TASK DESCRIPTION:
Tell how many lines below include the word "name". Only the number should appear.

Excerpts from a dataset
....

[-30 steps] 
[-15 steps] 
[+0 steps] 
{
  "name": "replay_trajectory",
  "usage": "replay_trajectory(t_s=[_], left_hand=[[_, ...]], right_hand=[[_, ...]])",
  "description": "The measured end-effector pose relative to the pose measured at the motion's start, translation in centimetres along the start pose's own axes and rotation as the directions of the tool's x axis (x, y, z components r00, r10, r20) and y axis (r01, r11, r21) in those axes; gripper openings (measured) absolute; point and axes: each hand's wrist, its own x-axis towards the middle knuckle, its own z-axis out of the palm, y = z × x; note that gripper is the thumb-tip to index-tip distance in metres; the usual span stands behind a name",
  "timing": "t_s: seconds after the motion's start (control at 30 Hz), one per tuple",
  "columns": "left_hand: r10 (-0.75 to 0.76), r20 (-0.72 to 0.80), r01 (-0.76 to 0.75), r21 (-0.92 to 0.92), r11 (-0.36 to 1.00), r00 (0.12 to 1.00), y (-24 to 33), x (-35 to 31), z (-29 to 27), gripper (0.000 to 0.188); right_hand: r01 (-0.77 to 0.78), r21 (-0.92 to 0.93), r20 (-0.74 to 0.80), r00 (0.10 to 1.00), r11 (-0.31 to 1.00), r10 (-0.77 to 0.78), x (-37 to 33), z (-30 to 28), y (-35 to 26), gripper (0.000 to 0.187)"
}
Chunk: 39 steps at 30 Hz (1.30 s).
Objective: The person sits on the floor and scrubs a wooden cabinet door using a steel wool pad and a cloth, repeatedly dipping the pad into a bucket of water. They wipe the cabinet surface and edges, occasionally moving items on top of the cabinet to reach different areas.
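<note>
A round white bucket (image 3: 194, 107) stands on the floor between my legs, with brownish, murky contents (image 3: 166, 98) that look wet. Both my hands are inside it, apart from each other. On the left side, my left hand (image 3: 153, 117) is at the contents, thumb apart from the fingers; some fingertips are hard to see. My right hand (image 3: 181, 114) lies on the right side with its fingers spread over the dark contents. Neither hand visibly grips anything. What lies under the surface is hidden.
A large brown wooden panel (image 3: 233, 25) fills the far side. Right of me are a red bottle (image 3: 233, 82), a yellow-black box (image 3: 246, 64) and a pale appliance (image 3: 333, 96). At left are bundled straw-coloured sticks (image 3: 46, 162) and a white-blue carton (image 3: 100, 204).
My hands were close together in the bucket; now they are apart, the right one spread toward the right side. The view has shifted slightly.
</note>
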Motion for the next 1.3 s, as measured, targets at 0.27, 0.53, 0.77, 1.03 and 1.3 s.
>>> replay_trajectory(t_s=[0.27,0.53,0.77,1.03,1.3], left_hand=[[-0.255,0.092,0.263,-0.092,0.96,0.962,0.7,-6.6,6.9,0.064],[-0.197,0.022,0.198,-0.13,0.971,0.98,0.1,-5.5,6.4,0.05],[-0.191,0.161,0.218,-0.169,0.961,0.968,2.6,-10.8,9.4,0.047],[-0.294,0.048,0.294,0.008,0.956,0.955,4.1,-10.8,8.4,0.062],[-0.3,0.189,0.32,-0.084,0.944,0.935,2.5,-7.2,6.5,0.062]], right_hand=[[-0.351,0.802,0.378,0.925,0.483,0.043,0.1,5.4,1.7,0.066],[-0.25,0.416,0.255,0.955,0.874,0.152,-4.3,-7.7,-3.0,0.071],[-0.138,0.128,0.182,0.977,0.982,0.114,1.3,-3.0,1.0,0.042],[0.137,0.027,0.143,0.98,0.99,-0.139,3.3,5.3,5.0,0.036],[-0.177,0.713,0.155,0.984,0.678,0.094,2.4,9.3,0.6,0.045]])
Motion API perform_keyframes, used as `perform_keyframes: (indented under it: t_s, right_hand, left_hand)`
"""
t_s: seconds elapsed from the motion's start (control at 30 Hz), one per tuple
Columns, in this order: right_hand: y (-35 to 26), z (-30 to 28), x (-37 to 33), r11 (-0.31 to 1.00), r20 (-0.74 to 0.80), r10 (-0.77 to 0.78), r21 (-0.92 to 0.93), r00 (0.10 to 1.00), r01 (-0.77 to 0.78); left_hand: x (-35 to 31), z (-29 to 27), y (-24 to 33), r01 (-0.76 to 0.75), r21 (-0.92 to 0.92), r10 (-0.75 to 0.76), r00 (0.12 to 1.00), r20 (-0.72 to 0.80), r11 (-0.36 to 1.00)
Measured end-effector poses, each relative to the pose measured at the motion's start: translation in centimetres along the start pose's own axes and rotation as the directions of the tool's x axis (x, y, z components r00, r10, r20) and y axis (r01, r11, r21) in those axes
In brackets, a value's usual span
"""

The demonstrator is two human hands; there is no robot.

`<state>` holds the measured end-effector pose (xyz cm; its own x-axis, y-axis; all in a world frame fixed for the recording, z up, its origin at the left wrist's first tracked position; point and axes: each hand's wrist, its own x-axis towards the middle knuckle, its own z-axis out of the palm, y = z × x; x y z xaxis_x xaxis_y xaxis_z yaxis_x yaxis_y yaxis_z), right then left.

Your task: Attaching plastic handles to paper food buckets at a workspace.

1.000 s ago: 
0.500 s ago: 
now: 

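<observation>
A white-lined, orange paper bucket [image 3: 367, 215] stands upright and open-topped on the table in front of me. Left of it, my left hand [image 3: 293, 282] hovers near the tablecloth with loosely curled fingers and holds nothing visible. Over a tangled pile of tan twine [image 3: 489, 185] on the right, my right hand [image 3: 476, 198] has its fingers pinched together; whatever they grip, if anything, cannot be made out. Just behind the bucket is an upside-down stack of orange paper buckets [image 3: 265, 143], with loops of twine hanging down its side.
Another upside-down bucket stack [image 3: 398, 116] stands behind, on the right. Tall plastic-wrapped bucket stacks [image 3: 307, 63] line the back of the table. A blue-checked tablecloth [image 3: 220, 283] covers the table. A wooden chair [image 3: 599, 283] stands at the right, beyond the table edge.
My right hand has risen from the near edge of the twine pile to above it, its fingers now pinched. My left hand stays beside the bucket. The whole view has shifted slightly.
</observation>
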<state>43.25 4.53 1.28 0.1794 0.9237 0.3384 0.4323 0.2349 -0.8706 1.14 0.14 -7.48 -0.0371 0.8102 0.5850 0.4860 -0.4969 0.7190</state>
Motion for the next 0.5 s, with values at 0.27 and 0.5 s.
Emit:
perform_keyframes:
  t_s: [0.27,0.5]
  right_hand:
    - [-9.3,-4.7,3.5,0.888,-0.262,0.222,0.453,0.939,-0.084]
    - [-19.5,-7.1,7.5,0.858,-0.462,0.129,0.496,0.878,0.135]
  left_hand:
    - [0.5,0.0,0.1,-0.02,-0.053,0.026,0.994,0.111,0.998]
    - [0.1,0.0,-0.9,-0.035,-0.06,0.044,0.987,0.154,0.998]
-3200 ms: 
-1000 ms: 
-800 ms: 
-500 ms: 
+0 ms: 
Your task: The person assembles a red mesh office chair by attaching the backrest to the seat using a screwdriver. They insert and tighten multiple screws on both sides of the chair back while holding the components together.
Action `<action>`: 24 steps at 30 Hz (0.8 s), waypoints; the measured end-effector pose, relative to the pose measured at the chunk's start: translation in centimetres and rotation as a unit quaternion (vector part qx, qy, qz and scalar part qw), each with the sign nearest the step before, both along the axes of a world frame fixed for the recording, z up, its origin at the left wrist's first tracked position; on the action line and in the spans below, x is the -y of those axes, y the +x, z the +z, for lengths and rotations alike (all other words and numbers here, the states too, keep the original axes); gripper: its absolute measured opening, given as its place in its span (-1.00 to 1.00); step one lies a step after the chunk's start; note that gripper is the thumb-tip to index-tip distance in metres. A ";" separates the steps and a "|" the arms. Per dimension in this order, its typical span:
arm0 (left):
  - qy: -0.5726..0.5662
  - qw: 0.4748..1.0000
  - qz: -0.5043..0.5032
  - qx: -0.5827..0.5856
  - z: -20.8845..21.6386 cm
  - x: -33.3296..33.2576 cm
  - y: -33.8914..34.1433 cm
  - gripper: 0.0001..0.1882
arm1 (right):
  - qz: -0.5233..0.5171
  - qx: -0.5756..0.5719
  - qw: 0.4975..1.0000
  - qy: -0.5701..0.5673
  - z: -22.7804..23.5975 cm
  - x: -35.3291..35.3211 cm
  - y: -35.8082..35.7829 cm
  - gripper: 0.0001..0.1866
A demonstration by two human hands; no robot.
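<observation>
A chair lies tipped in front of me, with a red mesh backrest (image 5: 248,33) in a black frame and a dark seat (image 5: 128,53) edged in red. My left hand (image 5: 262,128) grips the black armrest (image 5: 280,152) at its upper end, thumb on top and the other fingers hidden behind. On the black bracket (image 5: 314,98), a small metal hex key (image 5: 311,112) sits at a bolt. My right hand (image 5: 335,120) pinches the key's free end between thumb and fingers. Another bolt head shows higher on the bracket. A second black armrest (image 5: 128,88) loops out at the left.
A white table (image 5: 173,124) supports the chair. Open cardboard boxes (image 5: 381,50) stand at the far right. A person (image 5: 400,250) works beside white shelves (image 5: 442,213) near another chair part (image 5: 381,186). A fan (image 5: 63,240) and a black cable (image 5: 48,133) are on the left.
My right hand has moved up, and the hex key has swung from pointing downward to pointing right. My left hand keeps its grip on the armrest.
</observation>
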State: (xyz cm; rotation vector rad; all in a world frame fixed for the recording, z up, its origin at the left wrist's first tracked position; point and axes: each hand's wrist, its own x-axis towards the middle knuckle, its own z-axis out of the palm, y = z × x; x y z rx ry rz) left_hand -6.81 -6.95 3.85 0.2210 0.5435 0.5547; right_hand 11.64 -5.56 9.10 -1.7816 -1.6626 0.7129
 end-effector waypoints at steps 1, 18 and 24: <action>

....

COMPLETED TASK:
2